* [Task statement]: Lines with the string "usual" must each be copied from the listing.
--------------------------------------------------
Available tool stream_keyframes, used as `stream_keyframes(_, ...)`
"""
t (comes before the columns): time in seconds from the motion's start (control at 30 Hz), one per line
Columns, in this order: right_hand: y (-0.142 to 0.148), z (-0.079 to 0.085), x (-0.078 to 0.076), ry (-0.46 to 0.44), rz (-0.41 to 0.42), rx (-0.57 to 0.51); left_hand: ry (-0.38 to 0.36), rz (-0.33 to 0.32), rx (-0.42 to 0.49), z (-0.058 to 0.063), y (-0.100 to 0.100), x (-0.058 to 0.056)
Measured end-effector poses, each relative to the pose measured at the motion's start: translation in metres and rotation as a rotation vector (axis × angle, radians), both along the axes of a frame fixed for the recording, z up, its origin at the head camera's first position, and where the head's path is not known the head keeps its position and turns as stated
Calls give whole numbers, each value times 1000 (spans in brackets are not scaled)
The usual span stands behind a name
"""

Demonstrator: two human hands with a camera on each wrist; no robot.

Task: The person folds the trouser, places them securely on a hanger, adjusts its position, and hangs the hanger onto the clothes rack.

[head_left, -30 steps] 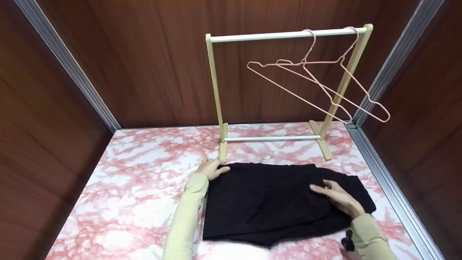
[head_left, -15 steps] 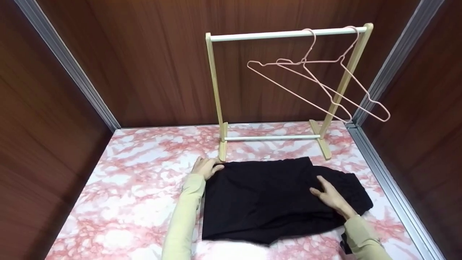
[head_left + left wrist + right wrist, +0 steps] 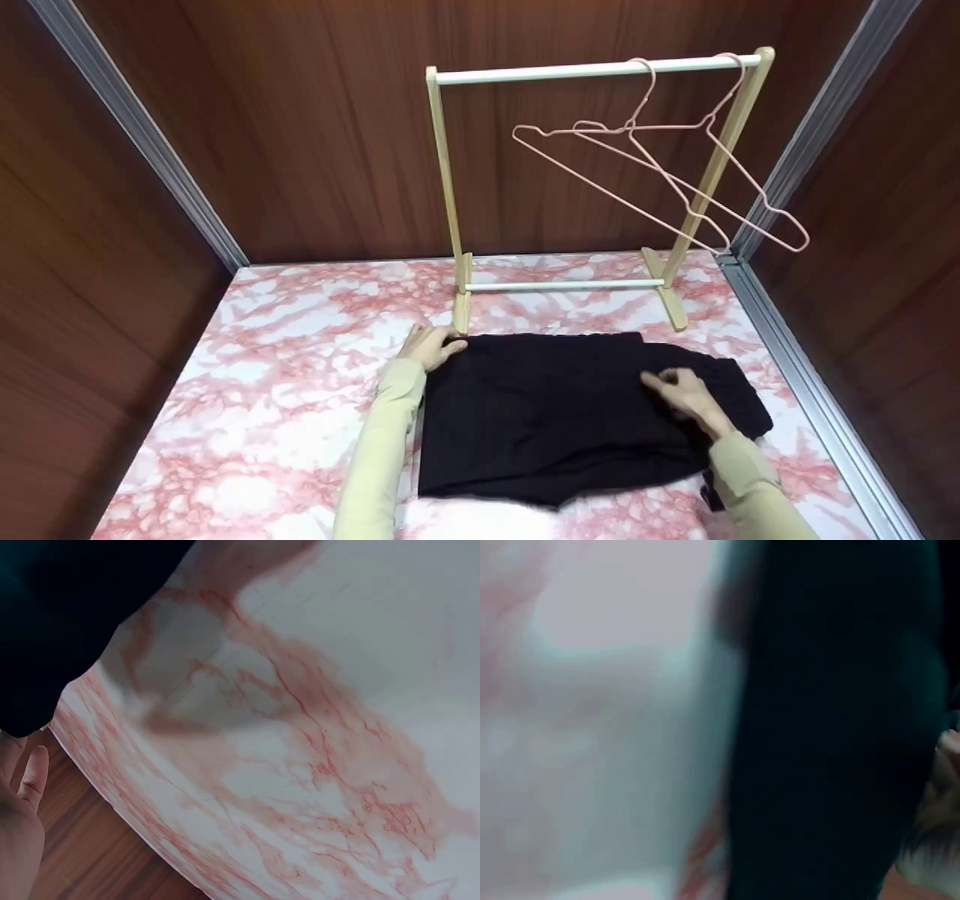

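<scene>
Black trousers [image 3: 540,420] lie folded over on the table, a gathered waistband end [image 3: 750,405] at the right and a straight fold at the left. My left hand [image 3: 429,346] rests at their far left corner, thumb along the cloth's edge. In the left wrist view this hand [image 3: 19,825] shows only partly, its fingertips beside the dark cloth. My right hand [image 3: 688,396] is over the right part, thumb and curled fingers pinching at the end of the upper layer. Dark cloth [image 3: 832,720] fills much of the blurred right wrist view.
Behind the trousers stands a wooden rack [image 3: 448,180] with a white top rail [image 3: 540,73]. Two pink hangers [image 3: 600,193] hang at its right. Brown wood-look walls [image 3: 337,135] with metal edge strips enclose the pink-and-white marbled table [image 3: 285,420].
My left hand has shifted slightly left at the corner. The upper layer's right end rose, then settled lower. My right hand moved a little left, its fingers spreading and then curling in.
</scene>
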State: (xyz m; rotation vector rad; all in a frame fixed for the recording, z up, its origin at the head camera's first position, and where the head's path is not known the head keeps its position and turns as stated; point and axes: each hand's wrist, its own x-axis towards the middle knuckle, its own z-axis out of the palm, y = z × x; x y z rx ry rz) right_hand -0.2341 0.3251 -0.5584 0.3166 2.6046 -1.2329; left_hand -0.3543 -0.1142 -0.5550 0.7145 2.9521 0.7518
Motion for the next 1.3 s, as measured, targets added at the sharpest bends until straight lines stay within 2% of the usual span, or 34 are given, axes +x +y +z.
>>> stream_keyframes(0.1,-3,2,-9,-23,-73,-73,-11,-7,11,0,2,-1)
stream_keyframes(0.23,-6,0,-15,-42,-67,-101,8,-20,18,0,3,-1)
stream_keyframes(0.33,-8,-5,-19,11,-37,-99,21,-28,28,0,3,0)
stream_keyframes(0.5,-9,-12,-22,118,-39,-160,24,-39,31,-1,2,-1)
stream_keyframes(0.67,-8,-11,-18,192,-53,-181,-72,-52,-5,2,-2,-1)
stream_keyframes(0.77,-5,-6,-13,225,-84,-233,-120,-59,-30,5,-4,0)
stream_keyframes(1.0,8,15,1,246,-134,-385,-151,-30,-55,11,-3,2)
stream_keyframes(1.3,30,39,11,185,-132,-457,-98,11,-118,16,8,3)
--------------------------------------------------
* [Reply]:
The usual span stands behind a name
Motion for the next 1.3 s, as measured, targets added at the sharpest bends until straight lines stay within 2% of the usual span, or 34 are given, axes +x +y +z.

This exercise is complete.